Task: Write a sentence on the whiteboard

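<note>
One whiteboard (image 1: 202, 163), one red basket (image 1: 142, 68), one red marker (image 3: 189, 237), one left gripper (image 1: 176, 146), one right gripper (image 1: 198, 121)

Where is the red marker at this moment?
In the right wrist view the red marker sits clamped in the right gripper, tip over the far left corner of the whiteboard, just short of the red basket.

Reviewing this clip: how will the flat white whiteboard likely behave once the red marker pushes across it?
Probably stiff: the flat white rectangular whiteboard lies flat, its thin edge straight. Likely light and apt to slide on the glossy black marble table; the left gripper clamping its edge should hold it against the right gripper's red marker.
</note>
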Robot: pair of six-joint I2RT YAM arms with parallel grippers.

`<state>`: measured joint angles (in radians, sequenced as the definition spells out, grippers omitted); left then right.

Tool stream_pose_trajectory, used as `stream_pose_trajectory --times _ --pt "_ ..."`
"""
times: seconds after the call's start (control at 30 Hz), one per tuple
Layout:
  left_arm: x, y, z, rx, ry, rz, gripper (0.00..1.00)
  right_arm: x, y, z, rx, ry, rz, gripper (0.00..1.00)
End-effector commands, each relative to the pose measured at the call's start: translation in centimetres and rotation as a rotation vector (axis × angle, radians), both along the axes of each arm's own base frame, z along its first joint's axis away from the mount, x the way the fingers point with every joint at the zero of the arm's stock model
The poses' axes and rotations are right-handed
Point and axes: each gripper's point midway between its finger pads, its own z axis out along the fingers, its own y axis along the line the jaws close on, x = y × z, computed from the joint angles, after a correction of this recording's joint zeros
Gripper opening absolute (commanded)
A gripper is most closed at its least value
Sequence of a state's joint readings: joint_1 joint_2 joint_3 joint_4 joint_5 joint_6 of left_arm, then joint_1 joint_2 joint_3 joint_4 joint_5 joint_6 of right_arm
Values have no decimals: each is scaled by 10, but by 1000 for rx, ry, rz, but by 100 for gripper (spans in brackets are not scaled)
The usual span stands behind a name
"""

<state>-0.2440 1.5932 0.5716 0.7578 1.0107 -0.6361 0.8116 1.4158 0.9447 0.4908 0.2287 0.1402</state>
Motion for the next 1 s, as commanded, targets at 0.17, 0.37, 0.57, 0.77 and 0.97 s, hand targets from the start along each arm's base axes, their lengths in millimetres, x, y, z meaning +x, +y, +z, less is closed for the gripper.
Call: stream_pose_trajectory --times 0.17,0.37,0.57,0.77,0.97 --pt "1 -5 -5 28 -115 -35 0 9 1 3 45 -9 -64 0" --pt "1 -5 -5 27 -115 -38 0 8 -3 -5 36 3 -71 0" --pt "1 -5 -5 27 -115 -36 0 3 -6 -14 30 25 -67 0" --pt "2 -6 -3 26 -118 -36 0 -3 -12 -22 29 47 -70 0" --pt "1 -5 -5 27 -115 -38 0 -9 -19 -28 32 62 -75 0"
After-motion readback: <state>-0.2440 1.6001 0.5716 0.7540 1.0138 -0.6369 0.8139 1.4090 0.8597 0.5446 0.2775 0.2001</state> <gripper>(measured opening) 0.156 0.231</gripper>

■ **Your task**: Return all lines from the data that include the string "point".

■ **Result of this task**:
End-effector commands, each relative to the pose measured at the call's start: translation in centimetres and rotation as a rotation vector (axis × angle, radians), both along the axes of each arm's own base frame, z along its first joint's axis away from the mount, x the way the fingers point with every joint at the zero of the arm's stock model
Point and axes: each gripper's point midway between its finger pads, its own z axis out along the fingers, its own y axis along the line the jaws close on, x = y × z, computed from the joint angles, after a correction of this recording's joint zeros

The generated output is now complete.